### EXERCISE
Please take the lines from the one holding "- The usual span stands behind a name" through the one holding "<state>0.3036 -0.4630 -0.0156" in the data below and copy them exactly.

[Saved data entries]
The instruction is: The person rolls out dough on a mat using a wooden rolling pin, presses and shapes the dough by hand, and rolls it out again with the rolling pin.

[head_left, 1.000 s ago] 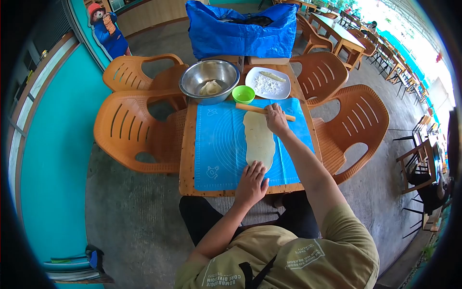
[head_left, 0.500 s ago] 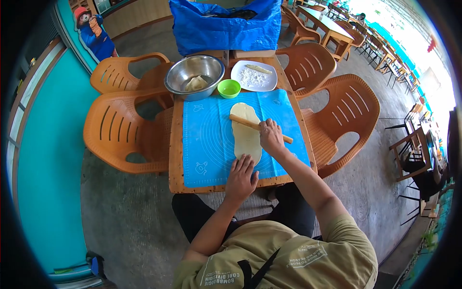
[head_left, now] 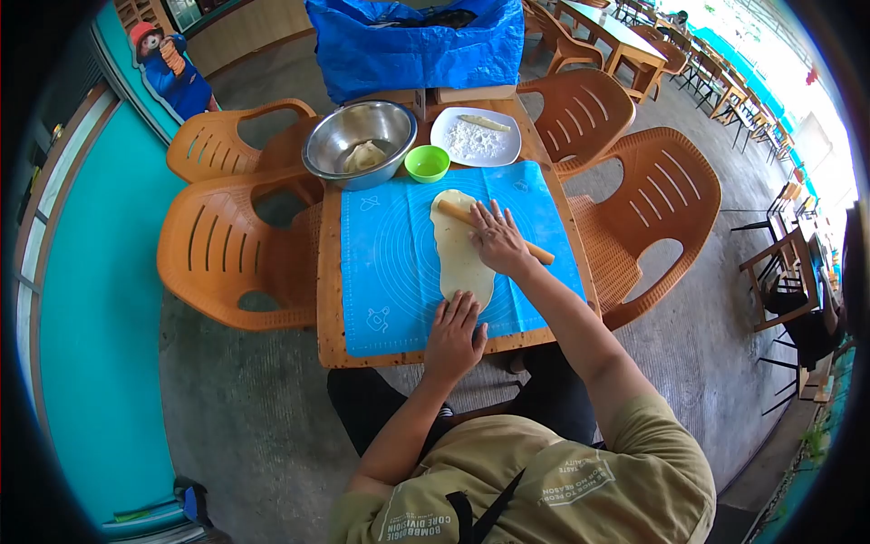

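On the blue mat [head_left: 390,272], a long, thin dough sheet [head_left: 462,263] lies just right of the mat's middle, running from near its far edge toward its near edge. The rolling pin [head_left: 451,210] lies aslant over the far part of the sheet, its right end out past the dough above the mat's right side and closer to the person than its left end. The right hand [head_left: 498,240] rests palm down across the pin, fingers stretched out and spread, laid over the wood rather than wrapped around it. The left hand [head_left: 456,335], near the mat's front edge, lies on the sheet's near end with its fingers extended and slightly parted, gripping nothing. The mat covers much of the wooden bench [head_left: 330,308]. Beyond the mat's far left corner stands a steel bowl [head_left: 332,138] with a lump of dough [head_left: 364,156] in it; a green cup [head_left: 427,165] sits at the middle of the far edge, close beside the bowl. Right of the cup, beyond the mat, a white plate [head_left: 512,148] carries white powder [head_left: 474,140] and a pale strip [head_left: 484,122]. Farthest from the mat stands a large blue bag [head_left: 417,62].
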`<state>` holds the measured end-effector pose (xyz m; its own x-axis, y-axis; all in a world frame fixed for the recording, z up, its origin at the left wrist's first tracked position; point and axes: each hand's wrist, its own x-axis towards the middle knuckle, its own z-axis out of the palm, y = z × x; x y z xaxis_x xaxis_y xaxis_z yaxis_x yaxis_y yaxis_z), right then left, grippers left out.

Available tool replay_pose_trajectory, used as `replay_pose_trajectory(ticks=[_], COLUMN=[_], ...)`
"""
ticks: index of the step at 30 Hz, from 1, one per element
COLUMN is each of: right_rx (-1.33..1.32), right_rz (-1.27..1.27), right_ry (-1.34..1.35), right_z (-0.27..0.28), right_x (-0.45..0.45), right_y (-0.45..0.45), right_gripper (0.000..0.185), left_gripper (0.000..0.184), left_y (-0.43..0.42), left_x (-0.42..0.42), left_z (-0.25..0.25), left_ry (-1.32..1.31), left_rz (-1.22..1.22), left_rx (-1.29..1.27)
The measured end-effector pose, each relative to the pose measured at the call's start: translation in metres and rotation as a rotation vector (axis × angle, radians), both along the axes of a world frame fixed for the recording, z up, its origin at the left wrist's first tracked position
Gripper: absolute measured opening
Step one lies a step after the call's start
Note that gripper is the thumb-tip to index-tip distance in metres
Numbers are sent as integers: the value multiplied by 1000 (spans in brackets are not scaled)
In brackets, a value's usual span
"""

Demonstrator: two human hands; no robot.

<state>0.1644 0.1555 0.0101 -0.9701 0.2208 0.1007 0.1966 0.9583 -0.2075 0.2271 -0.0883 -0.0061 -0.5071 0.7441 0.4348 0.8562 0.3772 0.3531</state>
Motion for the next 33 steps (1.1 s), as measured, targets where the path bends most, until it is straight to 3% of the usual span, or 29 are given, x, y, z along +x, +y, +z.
replay_pose_trajectory(ticks=[15, 19, 22, 33], right_rx=[-10, 68, 55, 34], right_rz=[-303, -248, -2, -158], right_ry=[-186, -108, 52, -164], right_z=[9, 9, 6, 14], right_x=[-42, -37, -21, -47], right_y=[41, 27, 13, 39], right_gripper=[72, 70, 68, 70], left_gripper=[45, 46, 46, 46], left_y=[1, 0, -1, 1], left_x=[1, 0, 1, 0], left_z=[0, 0, -1, 2], left_ry=[39, 35, 17, 19], left_rz=[18, 21, 19, 19], left_rx=[-47, -44, -42, -68])
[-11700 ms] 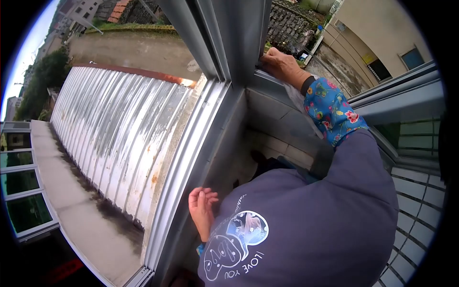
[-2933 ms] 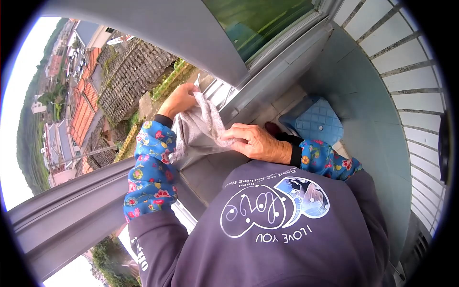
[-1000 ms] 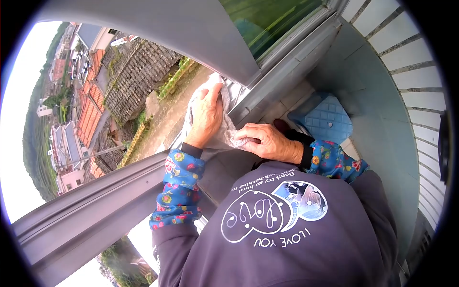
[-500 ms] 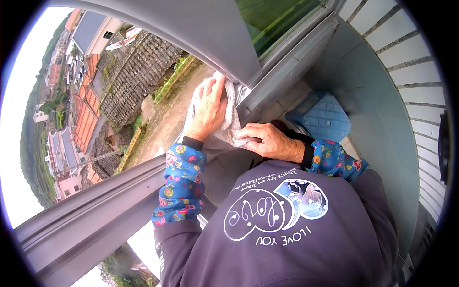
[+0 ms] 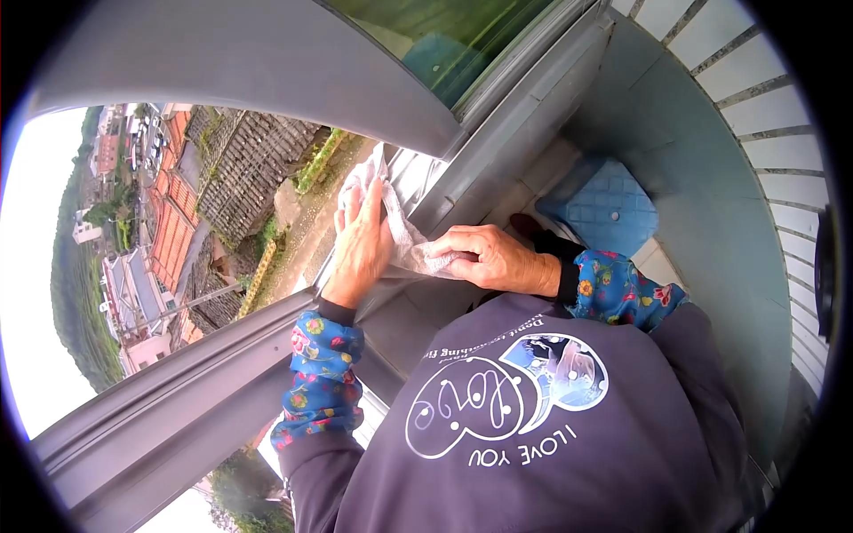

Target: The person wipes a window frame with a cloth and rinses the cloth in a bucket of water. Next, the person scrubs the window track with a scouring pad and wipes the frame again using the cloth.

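A pale, crumpled cloth [image 5: 405, 240] stretches between my two hands at the edge of an open window. My left hand [image 5: 360, 253] presses the cloth's far part with fingers bunched over it, beside the metal window track [image 5: 416, 180]. Its fingertips lie just below the lower corner of the grey window frame [image 5: 382, 93]. With fingers curled, my right hand [image 5: 502, 258] grips the near end of the same cloth, over the inner side of the sill. Part of the cloth is hidden behind my left hand.
A blue plastic stool [image 5: 613, 209] stands on the floor to the right, near a dark shoe [image 5: 526, 224]. Green glass [image 5: 444, 40] fills the upper pane. White tiles [image 5: 782, 133] line the right wall. Outside, tiled roofs [image 5: 173, 222] lie far below.
My left hand has shifted left and slightly down, pulling the cloth along and uncovering more of the track. My right hand stays nearly in place. The view has also shifted a little.
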`<state>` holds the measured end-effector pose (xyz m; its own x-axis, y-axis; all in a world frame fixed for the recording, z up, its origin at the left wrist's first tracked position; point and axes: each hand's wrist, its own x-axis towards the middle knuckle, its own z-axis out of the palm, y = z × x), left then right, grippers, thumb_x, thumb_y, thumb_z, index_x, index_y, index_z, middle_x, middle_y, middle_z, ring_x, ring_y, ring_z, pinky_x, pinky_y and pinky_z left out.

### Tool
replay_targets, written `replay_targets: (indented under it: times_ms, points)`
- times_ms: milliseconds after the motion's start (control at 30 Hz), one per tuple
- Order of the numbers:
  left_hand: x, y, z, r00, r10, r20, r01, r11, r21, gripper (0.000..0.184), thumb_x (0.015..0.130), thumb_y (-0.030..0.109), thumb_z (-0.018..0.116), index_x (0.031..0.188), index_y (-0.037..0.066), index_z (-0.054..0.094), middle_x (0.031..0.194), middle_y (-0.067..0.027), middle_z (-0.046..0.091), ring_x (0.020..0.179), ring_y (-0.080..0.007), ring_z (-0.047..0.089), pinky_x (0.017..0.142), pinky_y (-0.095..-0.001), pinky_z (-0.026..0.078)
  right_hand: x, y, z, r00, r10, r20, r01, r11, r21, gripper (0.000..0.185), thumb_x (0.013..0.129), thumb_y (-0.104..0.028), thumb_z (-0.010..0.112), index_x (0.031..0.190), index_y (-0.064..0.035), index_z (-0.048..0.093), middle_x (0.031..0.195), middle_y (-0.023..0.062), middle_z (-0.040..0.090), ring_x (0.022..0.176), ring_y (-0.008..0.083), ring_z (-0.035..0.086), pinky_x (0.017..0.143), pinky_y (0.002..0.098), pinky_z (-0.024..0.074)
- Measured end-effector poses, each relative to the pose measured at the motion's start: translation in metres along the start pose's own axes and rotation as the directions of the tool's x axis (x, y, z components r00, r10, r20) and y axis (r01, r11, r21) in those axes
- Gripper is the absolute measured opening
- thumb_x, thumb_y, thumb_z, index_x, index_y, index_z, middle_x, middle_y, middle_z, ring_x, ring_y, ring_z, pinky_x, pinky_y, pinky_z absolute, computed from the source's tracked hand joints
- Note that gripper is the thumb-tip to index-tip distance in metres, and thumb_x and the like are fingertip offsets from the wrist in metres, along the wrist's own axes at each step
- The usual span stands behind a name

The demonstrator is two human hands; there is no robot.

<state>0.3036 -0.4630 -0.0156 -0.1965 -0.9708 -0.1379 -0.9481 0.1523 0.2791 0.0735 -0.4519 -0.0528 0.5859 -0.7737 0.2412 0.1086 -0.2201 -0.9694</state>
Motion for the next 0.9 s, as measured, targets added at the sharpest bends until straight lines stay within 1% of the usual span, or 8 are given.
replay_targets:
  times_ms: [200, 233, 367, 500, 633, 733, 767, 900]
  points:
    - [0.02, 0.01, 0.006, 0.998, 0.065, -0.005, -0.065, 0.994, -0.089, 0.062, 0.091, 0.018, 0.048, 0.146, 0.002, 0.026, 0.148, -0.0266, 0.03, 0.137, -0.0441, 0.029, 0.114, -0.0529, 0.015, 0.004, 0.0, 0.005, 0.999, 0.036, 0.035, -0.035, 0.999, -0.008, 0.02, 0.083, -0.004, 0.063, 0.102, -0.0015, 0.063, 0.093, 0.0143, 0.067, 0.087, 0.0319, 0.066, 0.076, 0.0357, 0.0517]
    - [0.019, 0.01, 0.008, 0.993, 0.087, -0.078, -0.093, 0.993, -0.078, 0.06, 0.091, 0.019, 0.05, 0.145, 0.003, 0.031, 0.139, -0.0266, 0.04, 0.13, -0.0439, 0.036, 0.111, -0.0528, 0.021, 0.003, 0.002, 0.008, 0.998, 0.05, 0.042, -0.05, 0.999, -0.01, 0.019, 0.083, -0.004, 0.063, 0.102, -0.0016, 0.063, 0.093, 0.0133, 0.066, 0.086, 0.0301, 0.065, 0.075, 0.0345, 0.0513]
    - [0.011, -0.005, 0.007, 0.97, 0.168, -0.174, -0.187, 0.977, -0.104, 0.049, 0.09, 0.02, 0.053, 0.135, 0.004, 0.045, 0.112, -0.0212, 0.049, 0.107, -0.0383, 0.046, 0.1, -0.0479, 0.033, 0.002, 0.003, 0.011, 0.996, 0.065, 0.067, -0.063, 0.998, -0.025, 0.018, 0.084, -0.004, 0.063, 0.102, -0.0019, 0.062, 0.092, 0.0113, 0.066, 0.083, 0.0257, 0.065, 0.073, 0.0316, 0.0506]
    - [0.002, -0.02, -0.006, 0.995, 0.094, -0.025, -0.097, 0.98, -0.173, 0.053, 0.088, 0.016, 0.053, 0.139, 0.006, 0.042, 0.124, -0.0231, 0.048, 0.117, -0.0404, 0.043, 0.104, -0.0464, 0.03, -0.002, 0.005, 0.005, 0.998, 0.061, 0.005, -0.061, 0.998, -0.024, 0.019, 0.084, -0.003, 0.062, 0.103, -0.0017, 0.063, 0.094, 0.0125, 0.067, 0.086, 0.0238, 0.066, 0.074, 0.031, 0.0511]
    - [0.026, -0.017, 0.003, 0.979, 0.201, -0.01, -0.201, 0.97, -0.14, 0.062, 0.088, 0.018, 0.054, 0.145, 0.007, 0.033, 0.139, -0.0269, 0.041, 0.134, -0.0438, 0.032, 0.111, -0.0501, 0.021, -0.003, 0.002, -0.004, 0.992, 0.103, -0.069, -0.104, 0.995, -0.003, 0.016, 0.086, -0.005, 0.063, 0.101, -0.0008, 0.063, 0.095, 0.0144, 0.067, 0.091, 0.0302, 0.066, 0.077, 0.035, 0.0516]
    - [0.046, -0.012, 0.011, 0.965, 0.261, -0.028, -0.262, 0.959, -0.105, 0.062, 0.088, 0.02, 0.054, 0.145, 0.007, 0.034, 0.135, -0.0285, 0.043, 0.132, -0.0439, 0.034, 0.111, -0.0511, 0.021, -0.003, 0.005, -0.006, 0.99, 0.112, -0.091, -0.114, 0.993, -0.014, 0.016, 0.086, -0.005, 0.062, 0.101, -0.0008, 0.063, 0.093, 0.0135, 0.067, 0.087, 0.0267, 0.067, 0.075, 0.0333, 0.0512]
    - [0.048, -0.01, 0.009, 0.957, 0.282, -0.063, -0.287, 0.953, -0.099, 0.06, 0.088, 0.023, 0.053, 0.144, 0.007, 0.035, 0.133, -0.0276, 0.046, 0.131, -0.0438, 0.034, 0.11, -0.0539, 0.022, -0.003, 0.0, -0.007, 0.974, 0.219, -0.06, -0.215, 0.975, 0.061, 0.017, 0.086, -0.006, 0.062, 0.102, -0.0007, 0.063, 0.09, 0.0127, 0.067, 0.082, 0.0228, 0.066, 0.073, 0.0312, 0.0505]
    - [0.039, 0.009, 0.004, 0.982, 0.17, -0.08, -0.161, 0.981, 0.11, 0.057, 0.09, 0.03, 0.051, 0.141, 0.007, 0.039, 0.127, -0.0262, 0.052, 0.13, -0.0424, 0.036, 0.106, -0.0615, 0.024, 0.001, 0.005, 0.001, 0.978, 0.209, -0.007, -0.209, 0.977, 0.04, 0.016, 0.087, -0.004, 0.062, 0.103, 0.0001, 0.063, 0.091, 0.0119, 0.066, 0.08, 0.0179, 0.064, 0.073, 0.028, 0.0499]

### EXPECTED ANSWER
- The usual span stands behind a name

The demonstrator is two human hands; there is no robot.

<state>0.3036 -0.4630 -0.0156 -0.1965 -0.9708 -0.1379 -0.9481 0.1523 0.2791 0.0735 -0.4519 -0.0528 0.5859 -0.7737 0.2412 0.1086 -0.2201 -0.9694</state>

That finishes the answer to the exercise.